Expression of SARS-CoV-2 nsp1.

To obtain the high-resolution structure of nsp1 from SARS-CoV-2, we based our expression construct on the previously solved structure of nsp1 from SARS-CoV-1 (23). In this study, it was determined that nsp1 of SARS-CoV-1 includes a globular domain of residues 13 to 121 that is between disordered regions consisting of resides 1 to 12 and 122 to 179. We generated an initial expression construct with N-terminal truncations beginning at amino acid residue 13 and continuing to residue 127. Using nuclear magnetic resonance spectroscopy, heteronuclear single quantum coherence triple resonance spectral analysis indicated that the amino terminus of our construct beginning at amino acid residue 13 prematurely eliminated a β-strand (data to be reported elsewhere). We generated a second expression construct with N-terminal truncations beginning at amino acid residue 10 continuing to residue 127. Both nsp1 constructs were expressed and purified to homogeneity.

Crystal Structure of nsp110–127 from SARS-CoV-2.

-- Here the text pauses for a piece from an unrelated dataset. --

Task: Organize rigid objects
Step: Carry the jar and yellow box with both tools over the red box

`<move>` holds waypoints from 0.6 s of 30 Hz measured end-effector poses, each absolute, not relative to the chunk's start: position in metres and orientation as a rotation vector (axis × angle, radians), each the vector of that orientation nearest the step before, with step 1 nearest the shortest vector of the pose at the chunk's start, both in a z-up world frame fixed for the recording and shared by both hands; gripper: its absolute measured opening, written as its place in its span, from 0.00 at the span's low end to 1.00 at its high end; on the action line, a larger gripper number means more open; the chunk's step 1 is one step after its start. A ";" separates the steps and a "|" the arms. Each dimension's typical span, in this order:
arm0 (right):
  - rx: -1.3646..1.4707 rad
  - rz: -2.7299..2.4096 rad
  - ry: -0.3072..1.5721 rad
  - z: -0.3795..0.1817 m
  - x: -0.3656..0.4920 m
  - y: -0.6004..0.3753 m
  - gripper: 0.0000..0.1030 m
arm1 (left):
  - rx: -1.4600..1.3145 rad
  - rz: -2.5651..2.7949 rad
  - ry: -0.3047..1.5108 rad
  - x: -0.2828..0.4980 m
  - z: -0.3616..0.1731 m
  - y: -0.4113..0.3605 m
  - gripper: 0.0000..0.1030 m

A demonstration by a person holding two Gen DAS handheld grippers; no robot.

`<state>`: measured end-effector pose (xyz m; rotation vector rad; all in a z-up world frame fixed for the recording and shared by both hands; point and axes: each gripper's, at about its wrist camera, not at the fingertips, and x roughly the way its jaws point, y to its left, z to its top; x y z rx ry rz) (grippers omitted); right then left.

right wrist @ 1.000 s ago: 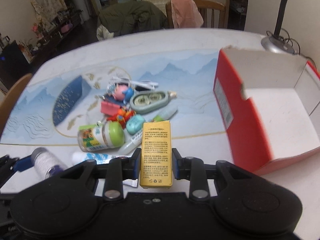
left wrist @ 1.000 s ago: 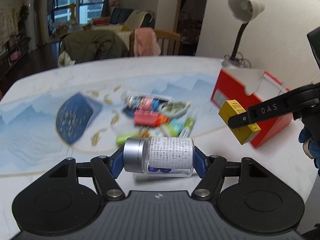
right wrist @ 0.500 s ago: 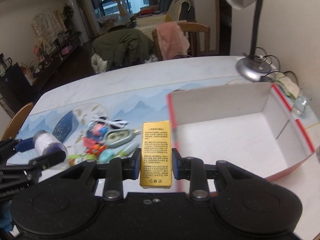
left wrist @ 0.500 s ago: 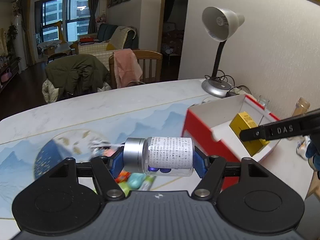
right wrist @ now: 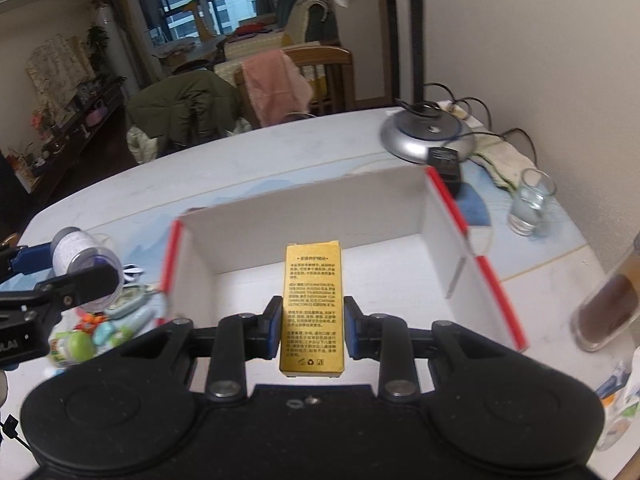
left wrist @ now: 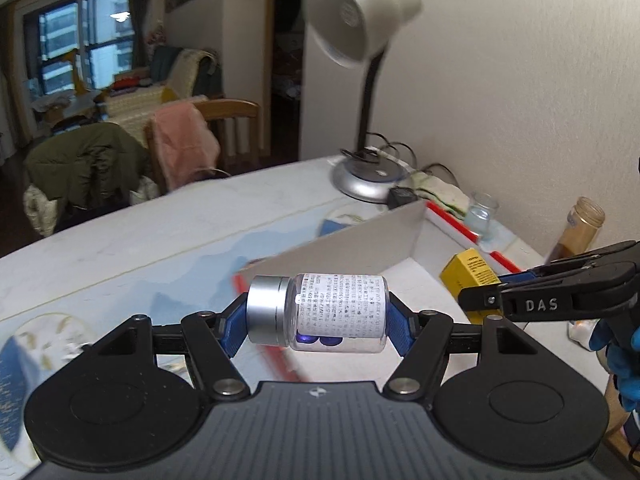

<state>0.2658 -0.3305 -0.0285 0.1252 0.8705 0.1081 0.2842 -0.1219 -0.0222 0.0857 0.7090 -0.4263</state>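
Note:
My left gripper (left wrist: pixel 318 318) is shut on a clear pill bottle (left wrist: pixel 320 312) with a silver cap and a white printed label, held sideways in the air. It hangs just before the near wall of a red cardboard box (left wrist: pixel 400 240) with a white inside. My right gripper (right wrist: pixel 311 324) is shut on a slim gold carton (right wrist: pixel 313 300), held over the open box (right wrist: pixel 400 272). The gold carton (left wrist: pixel 472 272) and the right gripper's fingers (left wrist: pixel 560 296) show at the right of the left wrist view. The bottle (right wrist: pixel 76 248) shows at the left of the right wrist view.
A pile of small toys and tubes (right wrist: pixel 104 324) lies left of the box. A desk lamp (right wrist: pixel 428 136) with cables stands behind it. A drinking glass (right wrist: pixel 532 204) and a jar of brown liquid (right wrist: pixel 608 300) stand right of the box, near the wall.
Both grippers have swung right from over the pile of small items to the box, still holding bottle and carton. The gold carton is now above the box's inside.

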 end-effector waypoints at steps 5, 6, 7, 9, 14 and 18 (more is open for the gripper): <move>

Crystallization trials were initiated with nsp110–127 and nsp113–127. Crystals were obtained with each construct, though the number of crystallization conditions was greater and crystal quality better with the longer construct, nsp110–127. For this reason, structural studies were carried out with this construct. The structure of the globular domain of nsp1 was determined by molecular replacement with the core of SARS-CoV-1 nsp1 (PDB identifier [ID] 2HSX). Final data collection and refinement statistics are shown in Table 1. The final model contained residues 10 to 126 (Fig. 1). The tertiary fold of nsp1 is composed of regular secondary structural elements arranged sequentially as β1-η1-α1-β2-η3-β3-β4-β5-β6-β7 with η1 and η2 being 310 helices. A seven-stranded β-barrel is formed with a mixture of parallel and antiparallel β-strands with contacts between β2, β3, β4, β5, and β6 strands as well as β1 and β7 strands. The β-strands consist of residues 13 to 20 (β1), 51 to 54 (β2), 68 to 73 (β3), 84 to 92 (β4), 95 to 97 (β5), 103 to 109 (β6), and 117 to 123 (β7). The η1 (residues 23 to 25) and η2 (residues 61 to 63) helices are positioned across one barrel opening, while α1 (residues 34 to 49) is positioned alongside the barrel making contact with the β4 strand.

TABLE 1

Data collection and refinement statistics

Parameter	Value(s) for SARS-CoV-2 nsp1a
Data collection statistics
Wavelength (Å)	1.54
Resolution range (Å)	35.42–1.77 (1.80–1.77)
Space group	P 43 21 2
Unit cell	36.6, 36.6, 141.2, 90, 90, 90
No. of total reflections	137,056
No. of unique reflections	10,106
Multiplicity	13.5
Completeness (%)	99.8 (96.2)
Mean I/sigma(I)	40.38 (2.24)
Wilson B-factor	18.58
Rmergeb	0.071 (0.634)
Rpimc	0.018 (0.376)
CC1/2	0.998 (0.759)
Refinement statistics
No. of reflections used in refinement	10,071 (965)
No. of reflections used for Rfree	1,008 (97)
Rwork/Rfreed	0.187/0.2128
Model statistics
No. of nonhydrogen atoms	1,026
Macromolecules (no.)	912
Solvent (no.)	114
Protein residues (no.)	117
RMSe (bonds)	0.007
RMS (angles)	1.02
Ramachandran favored (%)	96.52
Ramachandran allowed (%)	3.48
Ramachandran outliers (%)	0
Average B-factor	23.69
Macromolecules	22.96
Solvent	29.47

Values between parentheses correspond to the highest-resolution shells.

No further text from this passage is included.